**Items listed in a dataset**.
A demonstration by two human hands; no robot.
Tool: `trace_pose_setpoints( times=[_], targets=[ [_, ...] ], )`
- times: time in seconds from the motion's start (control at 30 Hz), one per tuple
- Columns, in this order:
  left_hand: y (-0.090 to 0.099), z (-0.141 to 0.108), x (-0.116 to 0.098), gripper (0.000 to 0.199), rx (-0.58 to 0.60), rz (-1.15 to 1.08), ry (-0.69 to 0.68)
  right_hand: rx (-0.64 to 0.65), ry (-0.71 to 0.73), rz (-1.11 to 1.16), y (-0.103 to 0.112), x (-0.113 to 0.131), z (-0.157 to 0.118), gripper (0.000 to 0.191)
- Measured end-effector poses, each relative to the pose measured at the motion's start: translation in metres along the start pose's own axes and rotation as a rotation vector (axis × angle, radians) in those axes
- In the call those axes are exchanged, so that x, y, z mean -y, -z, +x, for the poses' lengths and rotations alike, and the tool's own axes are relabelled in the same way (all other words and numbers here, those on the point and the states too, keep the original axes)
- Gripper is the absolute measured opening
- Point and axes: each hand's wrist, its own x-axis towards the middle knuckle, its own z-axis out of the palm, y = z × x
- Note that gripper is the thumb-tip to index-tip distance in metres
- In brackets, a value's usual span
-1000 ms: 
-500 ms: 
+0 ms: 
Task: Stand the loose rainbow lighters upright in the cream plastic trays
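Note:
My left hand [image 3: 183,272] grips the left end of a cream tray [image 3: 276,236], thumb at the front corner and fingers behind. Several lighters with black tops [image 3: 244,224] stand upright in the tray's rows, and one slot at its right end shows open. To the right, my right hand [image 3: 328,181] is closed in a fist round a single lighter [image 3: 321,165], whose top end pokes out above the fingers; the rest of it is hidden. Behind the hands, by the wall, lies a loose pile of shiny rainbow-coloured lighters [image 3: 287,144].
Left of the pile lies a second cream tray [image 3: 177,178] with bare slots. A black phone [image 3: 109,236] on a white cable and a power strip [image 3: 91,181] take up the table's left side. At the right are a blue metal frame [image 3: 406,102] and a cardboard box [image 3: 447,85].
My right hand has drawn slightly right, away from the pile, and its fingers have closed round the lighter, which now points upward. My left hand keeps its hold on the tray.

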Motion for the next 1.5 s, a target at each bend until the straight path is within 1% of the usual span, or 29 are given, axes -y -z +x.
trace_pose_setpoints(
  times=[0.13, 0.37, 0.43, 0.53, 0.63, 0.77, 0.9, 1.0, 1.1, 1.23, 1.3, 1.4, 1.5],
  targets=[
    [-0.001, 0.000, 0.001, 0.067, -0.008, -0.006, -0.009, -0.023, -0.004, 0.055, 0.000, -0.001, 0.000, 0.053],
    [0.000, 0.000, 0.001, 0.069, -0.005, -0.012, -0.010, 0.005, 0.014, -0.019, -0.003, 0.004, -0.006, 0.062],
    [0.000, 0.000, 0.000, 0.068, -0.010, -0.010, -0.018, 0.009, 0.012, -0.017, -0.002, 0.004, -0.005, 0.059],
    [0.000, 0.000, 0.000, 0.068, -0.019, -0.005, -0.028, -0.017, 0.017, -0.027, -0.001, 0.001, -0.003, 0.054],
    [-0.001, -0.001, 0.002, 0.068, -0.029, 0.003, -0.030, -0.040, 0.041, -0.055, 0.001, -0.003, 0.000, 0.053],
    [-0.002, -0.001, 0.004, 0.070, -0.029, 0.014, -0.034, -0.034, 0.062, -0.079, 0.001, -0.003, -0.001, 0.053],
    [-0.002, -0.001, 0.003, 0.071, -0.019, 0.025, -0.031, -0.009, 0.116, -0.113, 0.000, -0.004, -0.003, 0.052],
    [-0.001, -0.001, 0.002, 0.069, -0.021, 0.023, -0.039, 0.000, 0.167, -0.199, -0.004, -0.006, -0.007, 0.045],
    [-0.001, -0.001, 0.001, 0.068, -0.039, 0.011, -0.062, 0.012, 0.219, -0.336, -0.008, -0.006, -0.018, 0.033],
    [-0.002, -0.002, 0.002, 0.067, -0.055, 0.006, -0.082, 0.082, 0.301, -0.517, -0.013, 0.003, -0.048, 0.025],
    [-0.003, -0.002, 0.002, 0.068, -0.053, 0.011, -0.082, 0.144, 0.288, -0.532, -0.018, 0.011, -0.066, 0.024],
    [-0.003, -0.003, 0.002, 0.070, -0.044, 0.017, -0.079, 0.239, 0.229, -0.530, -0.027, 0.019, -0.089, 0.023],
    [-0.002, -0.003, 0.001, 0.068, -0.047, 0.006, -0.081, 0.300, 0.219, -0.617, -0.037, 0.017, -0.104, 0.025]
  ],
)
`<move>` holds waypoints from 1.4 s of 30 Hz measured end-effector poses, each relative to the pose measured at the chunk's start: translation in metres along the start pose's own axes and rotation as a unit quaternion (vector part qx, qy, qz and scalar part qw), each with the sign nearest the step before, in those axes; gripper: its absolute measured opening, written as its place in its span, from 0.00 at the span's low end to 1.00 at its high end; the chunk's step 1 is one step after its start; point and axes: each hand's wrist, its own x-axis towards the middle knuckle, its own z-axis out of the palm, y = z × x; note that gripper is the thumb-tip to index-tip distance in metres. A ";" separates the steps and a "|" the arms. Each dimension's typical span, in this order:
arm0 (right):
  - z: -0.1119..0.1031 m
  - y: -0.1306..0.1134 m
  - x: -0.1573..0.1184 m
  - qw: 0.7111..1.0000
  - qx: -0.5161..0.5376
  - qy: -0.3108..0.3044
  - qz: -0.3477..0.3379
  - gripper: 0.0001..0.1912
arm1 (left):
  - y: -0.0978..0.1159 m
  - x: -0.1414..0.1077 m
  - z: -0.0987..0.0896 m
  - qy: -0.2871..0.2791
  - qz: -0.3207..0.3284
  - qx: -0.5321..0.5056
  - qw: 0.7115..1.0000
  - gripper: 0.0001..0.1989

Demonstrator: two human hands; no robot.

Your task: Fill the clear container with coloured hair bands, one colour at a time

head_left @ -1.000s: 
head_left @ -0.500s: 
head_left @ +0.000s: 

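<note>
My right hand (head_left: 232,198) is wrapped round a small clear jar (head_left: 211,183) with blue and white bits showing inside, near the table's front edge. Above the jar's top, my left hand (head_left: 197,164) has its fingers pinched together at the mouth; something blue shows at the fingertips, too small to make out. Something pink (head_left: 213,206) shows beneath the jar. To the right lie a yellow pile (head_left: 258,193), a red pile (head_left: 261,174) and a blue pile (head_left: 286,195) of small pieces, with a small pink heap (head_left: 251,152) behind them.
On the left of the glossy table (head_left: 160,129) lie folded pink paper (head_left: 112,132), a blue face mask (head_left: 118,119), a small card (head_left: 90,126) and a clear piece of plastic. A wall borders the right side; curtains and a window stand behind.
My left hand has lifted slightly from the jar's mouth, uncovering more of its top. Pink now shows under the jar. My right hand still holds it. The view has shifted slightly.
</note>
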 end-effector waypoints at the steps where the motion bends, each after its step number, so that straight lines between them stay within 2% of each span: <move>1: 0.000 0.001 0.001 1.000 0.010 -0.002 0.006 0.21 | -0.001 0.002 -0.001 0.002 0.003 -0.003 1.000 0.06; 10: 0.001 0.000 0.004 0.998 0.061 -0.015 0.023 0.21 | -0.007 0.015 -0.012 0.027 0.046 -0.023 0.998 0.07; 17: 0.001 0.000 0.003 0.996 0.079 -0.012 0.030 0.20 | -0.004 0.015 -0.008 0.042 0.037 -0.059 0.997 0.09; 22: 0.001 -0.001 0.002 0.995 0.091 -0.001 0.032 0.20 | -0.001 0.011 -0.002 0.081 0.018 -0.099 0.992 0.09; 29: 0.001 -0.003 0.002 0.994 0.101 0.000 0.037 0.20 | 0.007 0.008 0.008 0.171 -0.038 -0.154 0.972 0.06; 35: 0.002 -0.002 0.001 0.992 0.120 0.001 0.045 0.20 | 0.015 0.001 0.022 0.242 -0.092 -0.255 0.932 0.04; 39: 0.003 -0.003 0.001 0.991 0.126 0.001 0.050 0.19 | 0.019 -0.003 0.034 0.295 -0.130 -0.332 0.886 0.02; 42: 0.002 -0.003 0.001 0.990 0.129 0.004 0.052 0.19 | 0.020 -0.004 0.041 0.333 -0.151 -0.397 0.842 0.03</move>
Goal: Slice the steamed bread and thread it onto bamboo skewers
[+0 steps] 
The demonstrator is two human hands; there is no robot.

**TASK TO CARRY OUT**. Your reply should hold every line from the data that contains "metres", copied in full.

**ANSWER BOX**.
- Measured end-effector poses, each relative to the pose measured at the motion's start: translation in metres along the start pose's own axes and rotation as a rotation vector (axis × angle, radians) in those axes
- Note that gripper is the thumb-tip to index-tip distance in metres
`<move>` holds waypoints from 1.4 s of 30 Hz measured end-effector poses, each relative to the pose measured at the chunk's start: translation in metres along the start pose's own axes and rotation as a unit quaternion (vector part qx, qy, qz and scalar part qw), each with the sign nearest the step before, in those axes; gripper: its absolute measured opening, written as its place in its span, from 0.00 at the span's low end to 1.00 at its high end; the chunk's step 1 is one step after its start; point and axes: each hand's wrist, its own x-axis towards the middle knuckle, its own z-axis out of the palm, y = z × x; note that gripper is the thumb-tip to index-tip distance in metres. A ";" separates the steps and a "|" the arms. Each dimension's typical span, in this order:

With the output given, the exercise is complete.